Neoadjuvant chemotherapy of breast cancer.

Am Surg

Department of Surgery, The University of Florida, Gainesville, Florida 32610-9809, USA.

Published: July 2004

The use of neoadjuvant chemotherapy in the treatment of breast cancer has been evolving during the past two decades. Fisher's group accomplished the scientific rationale in mouse models in the 1970s. The Milan group was the first to use neoadjuvant therapy in locally advanced breast cancer and also determined that adjuvant sequential doxorubicin with cyclophosphamide/methotrexate/fluorouracil (CMF) offered improved survival when compared to alternating CMF with doxorubicin. Other groups (M. D. Anderson and NSABP) have evaluated similar doxorubicin-based neoadjuvant therapies in locally advanced breast cancer (LABC) and in early disease. These studies have shown an increase in breast-conserving therapy (BCT) and an increase in pathologic complete response (pCR) when neoadjuvant therapy was used.
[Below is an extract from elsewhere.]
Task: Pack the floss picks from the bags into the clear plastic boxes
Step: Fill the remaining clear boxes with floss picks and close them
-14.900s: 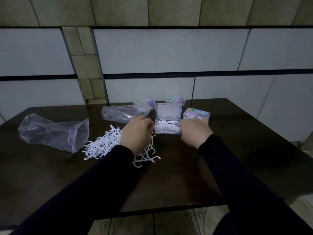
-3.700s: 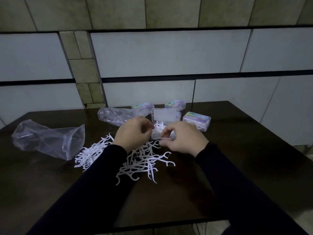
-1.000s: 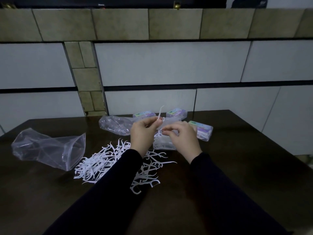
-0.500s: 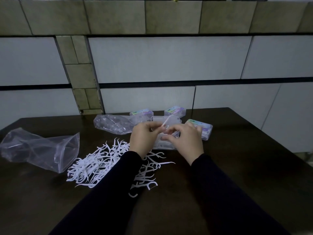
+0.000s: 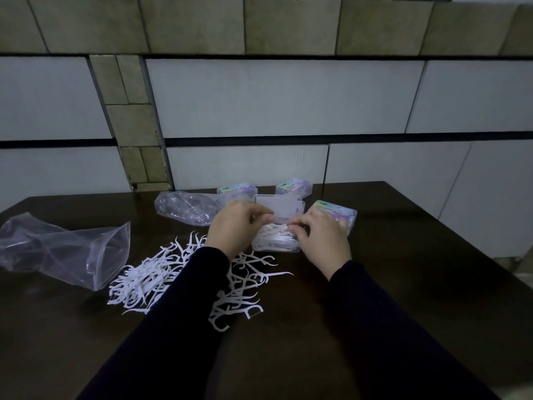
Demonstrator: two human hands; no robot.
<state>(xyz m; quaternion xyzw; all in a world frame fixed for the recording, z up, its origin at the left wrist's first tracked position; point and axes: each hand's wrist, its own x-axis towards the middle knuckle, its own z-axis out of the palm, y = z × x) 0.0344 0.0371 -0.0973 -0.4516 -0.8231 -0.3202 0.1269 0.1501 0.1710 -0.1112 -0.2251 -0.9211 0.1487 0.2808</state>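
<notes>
Both hands work over the open clear box (image 5: pixel 275 241), which sits between them on the dark counter (image 5: pixel 403 278). The left hand (image 5: pixel 235 226) has its fingers curled at the box's left edge; whether they grip anything cannot be told. The right hand (image 5: pixel 323 236) pinches a white floss pick (image 5: pixel 278 227) lying across the box. A loose pile of floss picks (image 5: pixel 161 275) spreads just below the left hand. Three closed boxes (image 5: pixel 294 187) stand behind, and two clear plastic bags (image 5: pixel 66 249) lie to the left.
</notes>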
Due to anthracycline resistance, taxanes were added to the doxorubicin-based neoadjuvant chemotherapy regimen with an increase in BCT and pCR than when an anthracycline regimen was used alone. Overall survival has yet to be determined when comparing an anthracycline-based regimen to the same regimen with the addition of a sequential taxane. Therefore, a combined treatment of an anthracycline/cyclophosphamide/taxane regimen is the recommended neoadjuvant chemotherapy for patients with breast cancer.